The mothers just glared up at me, unable to move.

Sometimes I would leave them one or two pups yet wriggling, for the next generation. I found that throwing pups off of pups I’d fathered was even sweeter, is what I imagine I might taste were I to bite into my own naked belly.

Such is the way mighty Zeus designed me.

Even better, eating the milk-saturated, wriggling-blind pups born from pups I’d myself fathered had an unexpected effect, one not dissimilar to the one you see before you now.

If I gorged myself on the whole litter back then, I could, for perhaps an hour, stand up on my hind feet as I used to when I was man.

With practice I found I could even walk a bit, unsteadily.

It’s a release like none other, to work around the curse laid down by a god and prove it not a curse. To walk slowly through the market of a sleeping town, my every sense alive, my children arrayed out behind and beside and ahead of me, lest some soldier wake to relieve himself, try to raise the alarm.

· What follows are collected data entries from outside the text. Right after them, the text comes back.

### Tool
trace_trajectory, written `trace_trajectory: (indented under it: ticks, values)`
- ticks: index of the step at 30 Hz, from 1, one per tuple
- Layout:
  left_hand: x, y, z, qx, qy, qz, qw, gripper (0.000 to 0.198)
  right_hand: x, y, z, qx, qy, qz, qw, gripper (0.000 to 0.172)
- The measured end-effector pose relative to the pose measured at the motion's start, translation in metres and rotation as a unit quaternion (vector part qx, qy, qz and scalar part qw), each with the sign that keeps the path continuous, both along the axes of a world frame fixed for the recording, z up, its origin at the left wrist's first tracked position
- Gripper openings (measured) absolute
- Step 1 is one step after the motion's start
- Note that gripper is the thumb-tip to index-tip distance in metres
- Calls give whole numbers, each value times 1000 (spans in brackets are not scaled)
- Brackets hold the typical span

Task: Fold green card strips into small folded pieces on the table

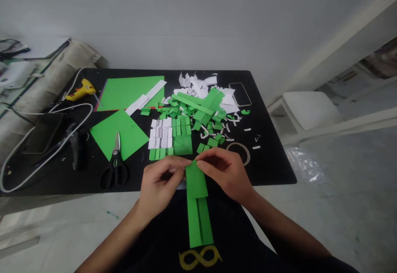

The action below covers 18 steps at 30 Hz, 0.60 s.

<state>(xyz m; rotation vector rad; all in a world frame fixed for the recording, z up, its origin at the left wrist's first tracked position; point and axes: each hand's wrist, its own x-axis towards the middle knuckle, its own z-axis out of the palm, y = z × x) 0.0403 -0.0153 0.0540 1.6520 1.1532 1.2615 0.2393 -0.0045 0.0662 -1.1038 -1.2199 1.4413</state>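
A folded green paper strip hangs down in front of my body, its top end just off the table's near edge. My left hand pinches the strip's upper left corner between thumb and fingers. On the opposite corner, my right hand grips with thumb and index finger. A shorter flap overlaps the strip's upper part, and a lengthwise fold shows lower down. Just beyond my hands lies a patchwork of white and green folded paper pieces on the black table.
Black-handled scissors lie on a green sheet at the left. A yellow glue gun, a white cable and a black tool are farther left. Paper scraps pile up behind, near a tape ring.
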Motion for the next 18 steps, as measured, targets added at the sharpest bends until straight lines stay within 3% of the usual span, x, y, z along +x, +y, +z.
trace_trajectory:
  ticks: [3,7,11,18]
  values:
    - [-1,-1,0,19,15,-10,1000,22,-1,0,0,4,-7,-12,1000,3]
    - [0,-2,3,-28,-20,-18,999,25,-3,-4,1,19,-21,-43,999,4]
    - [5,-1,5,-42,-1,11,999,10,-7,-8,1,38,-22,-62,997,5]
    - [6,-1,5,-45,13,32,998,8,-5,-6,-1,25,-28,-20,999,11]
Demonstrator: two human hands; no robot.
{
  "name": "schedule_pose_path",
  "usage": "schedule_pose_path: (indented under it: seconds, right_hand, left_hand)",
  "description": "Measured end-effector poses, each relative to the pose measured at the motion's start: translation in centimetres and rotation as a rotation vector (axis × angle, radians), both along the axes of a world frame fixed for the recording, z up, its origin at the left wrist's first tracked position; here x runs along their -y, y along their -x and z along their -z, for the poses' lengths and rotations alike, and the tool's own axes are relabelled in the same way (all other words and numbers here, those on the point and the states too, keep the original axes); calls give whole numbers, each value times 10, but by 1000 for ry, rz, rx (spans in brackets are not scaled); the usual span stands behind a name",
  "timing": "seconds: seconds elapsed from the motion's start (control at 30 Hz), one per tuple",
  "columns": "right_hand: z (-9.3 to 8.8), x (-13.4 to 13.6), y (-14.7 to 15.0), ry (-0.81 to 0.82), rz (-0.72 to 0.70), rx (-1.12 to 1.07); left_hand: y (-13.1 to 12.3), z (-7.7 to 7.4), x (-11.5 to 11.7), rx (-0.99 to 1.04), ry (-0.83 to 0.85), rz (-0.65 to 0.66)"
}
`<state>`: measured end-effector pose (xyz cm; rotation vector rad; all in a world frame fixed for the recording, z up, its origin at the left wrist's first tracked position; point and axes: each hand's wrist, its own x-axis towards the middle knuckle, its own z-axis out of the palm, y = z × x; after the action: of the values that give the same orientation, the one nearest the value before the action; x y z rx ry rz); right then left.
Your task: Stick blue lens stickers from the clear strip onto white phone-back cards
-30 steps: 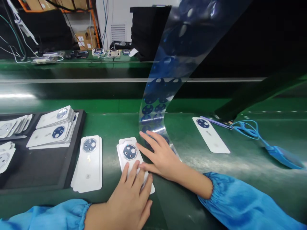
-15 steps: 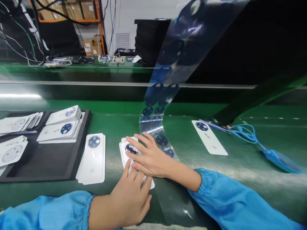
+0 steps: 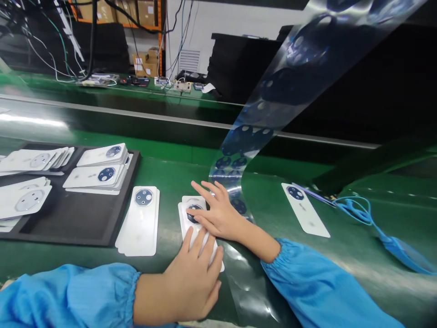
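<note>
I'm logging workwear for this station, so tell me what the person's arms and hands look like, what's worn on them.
Both arms wear loose bright blue smock sleeves, the left sleeve and the right sleeve, each gathered into an elasticated cuff at the wrist. The left hand and right hand are bare: no gloves, finger cots, rings or watch visible, and no markings on the sleeves.

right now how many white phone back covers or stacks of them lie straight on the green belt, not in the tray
3: a white cover stack beside the black tray, one under both hands, a single white cover far right. Covers lower in each stack are hidden.
</note>
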<state>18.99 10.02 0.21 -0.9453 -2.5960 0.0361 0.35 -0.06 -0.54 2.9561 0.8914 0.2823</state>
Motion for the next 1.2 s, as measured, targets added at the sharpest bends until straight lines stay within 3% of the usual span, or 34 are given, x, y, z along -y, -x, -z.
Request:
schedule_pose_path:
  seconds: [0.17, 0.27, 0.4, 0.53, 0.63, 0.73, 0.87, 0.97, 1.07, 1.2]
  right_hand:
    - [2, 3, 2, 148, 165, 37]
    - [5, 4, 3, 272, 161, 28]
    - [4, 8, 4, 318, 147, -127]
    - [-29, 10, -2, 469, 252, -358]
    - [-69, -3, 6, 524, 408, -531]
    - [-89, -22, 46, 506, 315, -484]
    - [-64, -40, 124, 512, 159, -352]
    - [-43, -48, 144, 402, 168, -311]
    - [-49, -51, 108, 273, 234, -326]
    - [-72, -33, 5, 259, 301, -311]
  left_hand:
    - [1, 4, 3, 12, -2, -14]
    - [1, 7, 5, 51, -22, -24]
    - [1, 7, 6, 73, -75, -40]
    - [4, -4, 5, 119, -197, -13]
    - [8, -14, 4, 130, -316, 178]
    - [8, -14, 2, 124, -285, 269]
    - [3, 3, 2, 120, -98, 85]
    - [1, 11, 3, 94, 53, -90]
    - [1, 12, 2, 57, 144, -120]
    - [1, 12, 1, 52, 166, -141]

The night was populated with monsters in those days, yes.

In these days as well.

* * *

It was during one such midnight stroll that my revenge against mighty Zeus took shape.

Having eaten, this time, the mother of the litter as well as the litter—she was weak, it was a mercy—I found that my balance was even better, and I walked confidently all the way through town this time, to the meadow on the other side where it smelled like horses usually grazed. There were no horses then, though.

One of my sons growled deep in his chest, alerting the rest of us to what was happening out in the grass. In a burrow out in the field was the pounding heart of one of my many curs, giving birth. She’d come out here for safety. She’d come out here to try to escape me.

Having never eaten a litter this fresh, still sheathed in afterbirth, and curious what the result might be, I had my children uncover her, never mind that the pups wouldn’t be filled with that milky-rich center this time.

The mother was a pitiful thing, starved down and weak, whimpering, crying from the effort, shivering with fear, only half done with her delivery. The first four pups were rolling in the dirt, eyes closed.